Art Walk: March 2024
- 27 March 2024
Opening:
Thursday 21 March, 6–8pm
Accessibility:
A version of the film with closed captions plays on alternate loops. Optional seating is available as part of the installation.
Quiet Time Viewings:
Private visits to Approx 1 Second of a Sweet Kiss can be facilitated for individuals or groups with specific needs with one staff member present. Environment adjustments can be made, including mask wearing. Email orla@templebargallery.com for bookings and further information.

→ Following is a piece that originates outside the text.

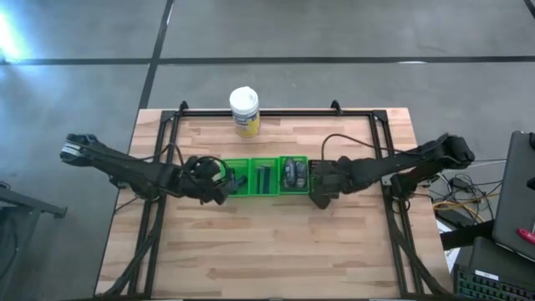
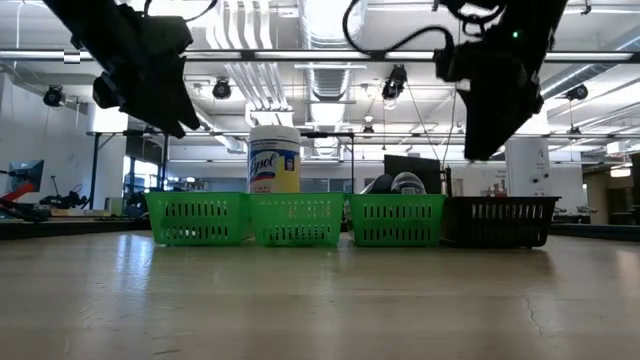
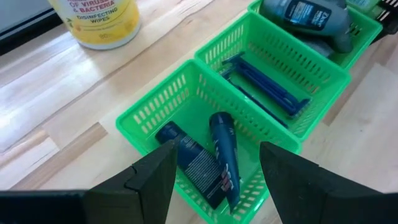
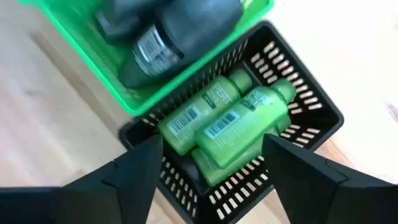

Sunlight heightens intensity. It bleaches or enhances colour, it focuses attention and strains the eyes, it is simultaneously nourishing and draining; it expresses a multitude of contradictions that elevate and impede closeness and connection. In her new film, Approx 1 Second of a Sweet Kiss (2023-24), Lisa Freeman draws on natural light’s influence on psychological positivity, patterns and focus. The film begins with an awakening, the soft vibration of a phone call in a room lit with the bright glow of summer sunshine. The call is answered by a young woman who relays her experience of a personal dilemma, and tells of how the artificial lights at home have been fizzing and flashing, a hint that an energy imbalance is affecting her luck and connectivity to others. As the woman opens the apartment’s balcony doors, the sound of a bustling city square fills the room and she immediately falls into a state of relaxation.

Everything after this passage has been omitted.